Когда Дуся и Степа подросли, то часто бегали в саду, который не был разделен ни стеною, ни плетнем, забирались в глухие тенистые уголки и подолгу играли то вдвоем, то вместе с другими своими сверстниками.

А однажды летом, когда было им по семь лет, оказались они в самой глухой чащобе, возле давно осыпавшейся ямы, где, как рассказывали, много лет назад жила монахиня-отшельница, и вдруг, забоявшись невесть чего, крепко ухватились за руки и прижались друг к другу. Потом испуганно поглядели один другому в глаза и запомнили, как потом оказалось, навсегда: он – ее голубые, широко распахнутые очи и чуть приоткрытый алый ротик, а она – его серые глаза, в которых увидала не испуг, а недетскую решимость отвести от нее любую беду: будь то зверь, будь то лихой человек или же даже нечистая сила.

Но кончилось детство, и разлучили их, потому что в годы, отрочества не полагалось им быть рядом, а надлежало мальчикам начинать учиться чтению, письму, арифметике, а девочкам, поселясь в светелке, называвшейся также теремом, готовиться к замужеству.

Девочек учили вышивке и шитью и совсем немного чтению и письму. Дуся читала «Псалтирь» и «Молитвослов», «Жития святых» и «Домострой», редко выходила из светелки, да и то непременно в сопровождении строгой наставницы, живя всю юность почти как монастырская послушница.

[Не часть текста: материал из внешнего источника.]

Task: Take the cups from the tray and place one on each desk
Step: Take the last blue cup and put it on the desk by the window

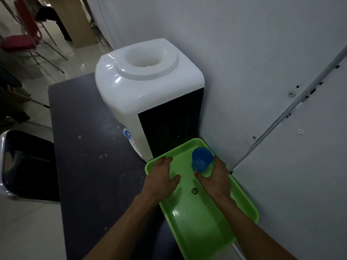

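Observation:
A green plastic tray lies on a dark table, against the wall at the right. A blue cup stands upright at the tray's far right corner. My right hand grips the cup from its right side, thumb on the near side. My left hand rests flat on the tray's far left part, fingers spread over its rim. A small round metal piece lies in the tray between my hands.
A white water dispenser without a bottle stands on the dark table just beyond the tray. A black chair seat is at the left, a red chair farther back. The grey wall closes the right side.

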The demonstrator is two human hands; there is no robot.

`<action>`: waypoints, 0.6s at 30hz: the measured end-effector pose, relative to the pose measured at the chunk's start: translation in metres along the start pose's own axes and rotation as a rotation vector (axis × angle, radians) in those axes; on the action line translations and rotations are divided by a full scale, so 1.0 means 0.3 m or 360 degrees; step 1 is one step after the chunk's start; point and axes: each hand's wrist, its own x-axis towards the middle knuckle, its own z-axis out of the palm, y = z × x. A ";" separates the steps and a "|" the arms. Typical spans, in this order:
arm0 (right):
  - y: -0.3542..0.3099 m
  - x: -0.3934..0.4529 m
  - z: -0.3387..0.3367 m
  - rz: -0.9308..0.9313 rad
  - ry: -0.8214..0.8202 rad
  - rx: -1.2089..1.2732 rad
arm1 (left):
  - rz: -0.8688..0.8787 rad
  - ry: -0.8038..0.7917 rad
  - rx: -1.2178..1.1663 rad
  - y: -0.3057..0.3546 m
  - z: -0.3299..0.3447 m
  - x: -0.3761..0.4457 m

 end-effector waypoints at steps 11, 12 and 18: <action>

А как сравнялось ей 14 лет, домашние стали говорить, что вот-вот должна совершиться свадьба восемнадцатилетнего царя Ивана и двадцатилетней боярышни Прасковьи Федоровны Салтыковой.

Все придворные жили интересами царской семьи и следили за событиями, происходившими в ней, так же внимательно, как и за собственными домашними делами. Невольно и слуги, и взрослые дети, особенно подрастающие девочки, без пяти минут невесты, жадно ловили каждое слово о любовных историях, происходивших в царских хоромах.